Collected data:
::::::::

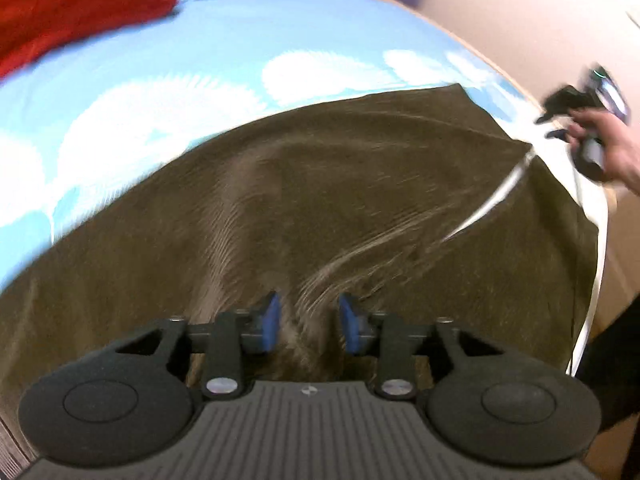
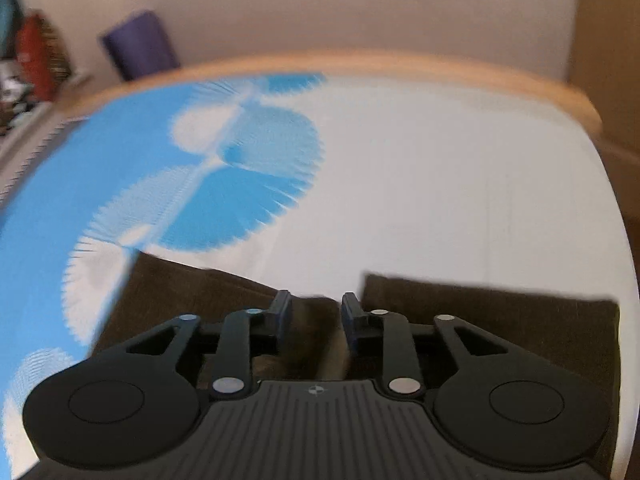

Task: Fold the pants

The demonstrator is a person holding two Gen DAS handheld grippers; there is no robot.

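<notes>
Brown corduroy pants (image 1: 320, 200) lie spread over a blue and white patterned bedsheet (image 1: 180, 60). A white cord (image 1: 492, 200) runs across their right part. My left gripper (image 1: 310, 320) hovers just above the cloth, jaws apart, with a ridge of fabric below the gap and the pads not pressing on it. In the right wrist view the pants (image 2: 480, 312) show two square ends at the bottom. My right gripper (image 2: 316, 314) stands open over the gap between them. A hand holds that right gripper (image 1: 560, 120) at the pants' far right edge.
A red cloth (image 1: 80, 4) lies on the sheet at the far left. A wooden bed edge (image 2: 360, 64) borders the mattress, with a wall behind. A purple object (image 2: 138, 44) and clutter stand beyond the edge at the left.
</notes>
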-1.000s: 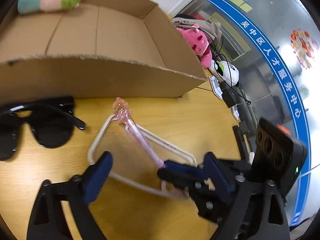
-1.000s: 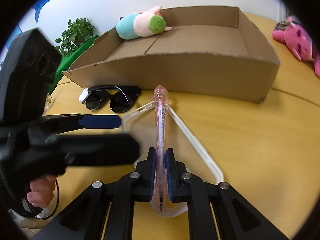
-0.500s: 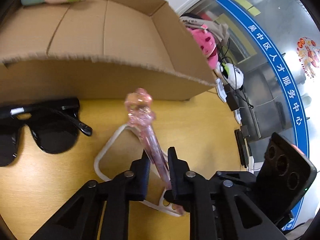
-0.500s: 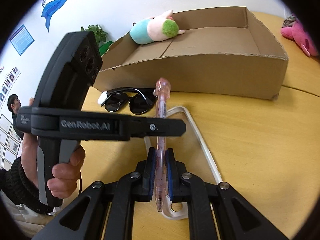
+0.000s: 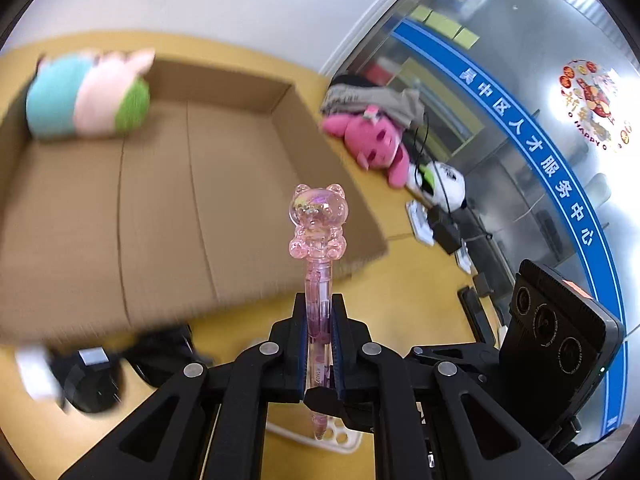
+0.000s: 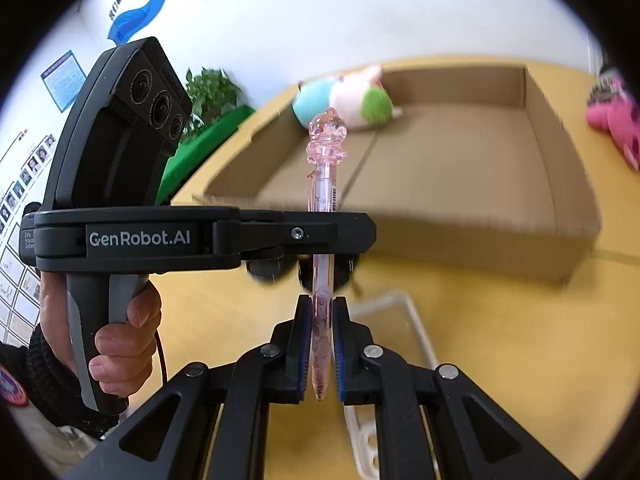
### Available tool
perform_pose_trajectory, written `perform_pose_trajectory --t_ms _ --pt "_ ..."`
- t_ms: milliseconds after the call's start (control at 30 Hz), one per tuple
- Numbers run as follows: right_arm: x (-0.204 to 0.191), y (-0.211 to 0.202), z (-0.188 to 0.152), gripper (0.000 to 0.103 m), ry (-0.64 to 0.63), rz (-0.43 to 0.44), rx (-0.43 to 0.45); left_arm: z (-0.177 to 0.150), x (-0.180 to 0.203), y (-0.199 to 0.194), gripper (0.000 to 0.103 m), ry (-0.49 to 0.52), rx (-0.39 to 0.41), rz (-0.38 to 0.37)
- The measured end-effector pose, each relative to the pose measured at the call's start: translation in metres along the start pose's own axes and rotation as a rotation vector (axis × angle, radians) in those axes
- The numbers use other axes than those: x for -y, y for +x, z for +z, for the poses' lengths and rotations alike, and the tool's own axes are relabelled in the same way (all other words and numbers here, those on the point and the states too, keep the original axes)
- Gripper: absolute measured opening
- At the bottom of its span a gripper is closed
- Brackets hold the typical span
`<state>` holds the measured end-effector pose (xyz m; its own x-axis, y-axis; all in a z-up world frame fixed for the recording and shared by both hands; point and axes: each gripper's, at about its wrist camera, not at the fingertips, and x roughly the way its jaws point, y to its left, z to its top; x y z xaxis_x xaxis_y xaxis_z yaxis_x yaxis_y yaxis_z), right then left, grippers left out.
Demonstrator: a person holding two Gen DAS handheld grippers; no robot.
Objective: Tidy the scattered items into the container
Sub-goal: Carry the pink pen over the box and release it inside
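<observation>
Left wrist view: the left gripper [image 5: 319, 344] has its fingers closed on the barrel of a clear pink pen [image 5: 318, 240]. The pen stands upright between the pads, its bear-shaped top above the fingertips and its tip below them. Behind the pen lies an open cardboard box [image 5: 240, 184] on a yellow table [image 5: 408, 300]. A blue, pink and green plush toy [image 5: 88, 96] rests in the far left corner of the box. Black sunglasses [image 5: 120, 364] lie on the table in front of the box, blurred. A white plastic frame [image 5: 320, 436] is partly visible under the gripper. A pink plush toy [image 5: 372, 144] lies on the table to the right of the box.

Right wrist view: the right gripper [image 6: 321, 344] is also closed on the same pen [image 6: 325, 168], gripping its lower end near the tip. The left gripper crosses from the left and clamps the pen higher up the barrel. Both grippers hold the pen in the air, in front of the box [image 6: 460, 168] and above the table.
</observation>
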<state>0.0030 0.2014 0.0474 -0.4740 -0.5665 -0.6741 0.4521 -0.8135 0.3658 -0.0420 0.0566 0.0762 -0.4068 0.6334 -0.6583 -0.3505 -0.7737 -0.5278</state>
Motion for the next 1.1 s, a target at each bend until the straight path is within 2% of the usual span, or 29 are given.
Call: perform_pose_trajectory --t_ms 167,333,433,600,767,867,1100 --pt "-0.008 0.002 0.046 0.009 -0.054 -0.004 0.069 0.055 -0.005 -0.019 0.01 0.054 0.067 0.028" --pt "-0.002 0.012 0.102 0.009 -0.068 0.001 0.108 0.112 -0.014 -0.025 0.01 0.103 0.089 0.056" --pt "0.011 0.02 0.133 0.009 -0.044 0.018 0.119 0.145 -0.02 -0.013 0.01 0.14 0.077 0.067" --pt "0.04 0.051 0.171 0.009 0.001 0.023 0.091 0.189 -0.05 0.024 0.01 0.125 0.018 0.083" --pt "0.08 0.102 0.196 0.009 0.091 0.046 0.003 0.209 -0.092 0.073 0.009 0.054 -0.039 0.121" --pt "0.099 0.134 0.201 0.009 0.143 0.059 -0.052 0.216 -0.114 0.103 0.009 0.027 -0.095 0.161" --pt "0.128 0.193 0.202 0.009 0.221 0.04 -0.146 0.217 -0.151 0.15 0.009 -0.037 -0.167 0.223"
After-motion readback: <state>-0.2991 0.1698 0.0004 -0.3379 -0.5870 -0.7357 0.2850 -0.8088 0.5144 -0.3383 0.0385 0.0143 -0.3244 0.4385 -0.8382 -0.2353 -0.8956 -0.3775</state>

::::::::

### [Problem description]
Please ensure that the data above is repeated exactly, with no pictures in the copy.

### [Response box]
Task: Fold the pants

The demonstrator is a person holding two Gen DAS handheld grippers; there is no robot.

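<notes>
Brown corduroy pants (image 1: 320, 200) lie spread over a blue and white patterned bedsheet (image 1: 180, 60). A white cord (image 1: 492, 200) runs across their right part. My left gripper (image 1: 310, 320) hovers just above the cloth, jaws apart, with a ridge of fabric below the gap and the pads not pressing on it. In the right wrist view the pants (image 2: 480, 312) show two square ends at the bottom. My right gripper (image 2: 316, 314) stands open over the gap between them. A hand holds that right gripper (image 1: 560, 120) at the pants' far right edge.
A red cloth (image 1: 80, 4) lies on the sheet at the far left. A wooden bed edge (image 2: 360, 64) borders the mattress, with a wall behind. A purple object (image 2: 138, 44) and clutter stand beyond the edge at the left.
</notes>
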-1.000s: 
-1.000s: 
-0.500s: 
-0.500s: 
+0.000s: 
+0.000s: 
### Available tool
perform_pose_trajectory, written `perform_pose_trajectory --t_ms _ --pt "_ ..."`
- t_ms: milliseconds after the call's start (control at 30 Hz), one per tuple
- Numbers run as follows: right_arm: x (-0.204 to 0.191), y (-0.211 to 0.202), z (-0.188 to 0.152), gripper (0.000 to 0.103 m), ry (-0.64 to 0.63), rz (-0.43 to 0.44), rx (-0.43 to 0.45); left_arm: z (-0.177 to 0.150), x (-0.180 to 0.203), y (-0.199 to 0.194), gripper (0.000 to 0.103 m), ry (-0.49 to 0.52), rx (-0.39 to 0.41), rz (-0.38 to 0.37)
- The measured end-effector pose, each relative to the pose measured at the call's start: translation in metres along the start pose's own axes and rotation as a rotation vector (axis × angle, radians) in those axes
- The numbers use other axes than those: x for -y, y for +x, z for +z, for the poses' lengths and rotations alike, and the tool's own axes are relabelled in the same way (all other words and numbers here, those on the point and the states too, keep the original axes)
- Gripper: absolute measured opening
- At the bottom of its span a gripper is closed
- Brackets hold the typical span
`<state>` holds the measured end-effector pose (xyz m; its own x-axis, y-axis; all in a z-up world frame fixed for the recording and shared by both hands; point and axes: each gripper's, at about its wrist camera, not at the fingertips, and x roughly the way its jaws point, y to its left, z to its top; x y z xaxis_x xaxis_y xaxis_z yaxis_x yaxis_y yaxis_z), right then left, grippers left out.
Demonstrator: a person holding two Gen DAS handheld grippers; no robot.
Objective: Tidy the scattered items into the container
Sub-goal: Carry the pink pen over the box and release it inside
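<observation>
Left wrist view: the left gripper [image 5: 319, 344] has its fingers closed on the barrel of a clear pink pen [image 5: 318, 240]. The pen stands upright between the pads, its bear-shaped top above the fingertips and its tip below them. Behind the pen lies an open cardboard box [image 5: 240, 184] on a yellow table [image 5: 408, 300]. A blue, pink and green plush toy [image 5: 88, 96] rests in the far left corner of the box. Black sunglasses [image 5: 120, 364] lie on the table in front of the box, blurred. A white plastic frame [image 5: 320, 436] is partly visible under the gripper. A pink plush toy [image 5: 372, 144] lies on the table to the right of the box.

Right wrist view: the right gripper [image 6: 321, 344] is also closed on the same pen [image 6: 325, 168], gripping its lower end near the tip. The left gripper crosses from the left and clamps the pen higher up the barrel. Both grippers hold the pen in the air, in front of the box [image 6: 460, 168] and above the table.
</observation>
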<state>0.0030 0.2014 0.0474 -0.4740 -0.5665 -0.6741 0.4521 -0.8135 0.3658 -0.0420 0.0566 0.0762 -0.4068 0.6334 -0.6583 -0.3505 -0.7737 -0.5278</state>
Motion for the next 1.1 s, a target at each bend until the straight path is within 2% of the usual span, or 29 are given.
Call: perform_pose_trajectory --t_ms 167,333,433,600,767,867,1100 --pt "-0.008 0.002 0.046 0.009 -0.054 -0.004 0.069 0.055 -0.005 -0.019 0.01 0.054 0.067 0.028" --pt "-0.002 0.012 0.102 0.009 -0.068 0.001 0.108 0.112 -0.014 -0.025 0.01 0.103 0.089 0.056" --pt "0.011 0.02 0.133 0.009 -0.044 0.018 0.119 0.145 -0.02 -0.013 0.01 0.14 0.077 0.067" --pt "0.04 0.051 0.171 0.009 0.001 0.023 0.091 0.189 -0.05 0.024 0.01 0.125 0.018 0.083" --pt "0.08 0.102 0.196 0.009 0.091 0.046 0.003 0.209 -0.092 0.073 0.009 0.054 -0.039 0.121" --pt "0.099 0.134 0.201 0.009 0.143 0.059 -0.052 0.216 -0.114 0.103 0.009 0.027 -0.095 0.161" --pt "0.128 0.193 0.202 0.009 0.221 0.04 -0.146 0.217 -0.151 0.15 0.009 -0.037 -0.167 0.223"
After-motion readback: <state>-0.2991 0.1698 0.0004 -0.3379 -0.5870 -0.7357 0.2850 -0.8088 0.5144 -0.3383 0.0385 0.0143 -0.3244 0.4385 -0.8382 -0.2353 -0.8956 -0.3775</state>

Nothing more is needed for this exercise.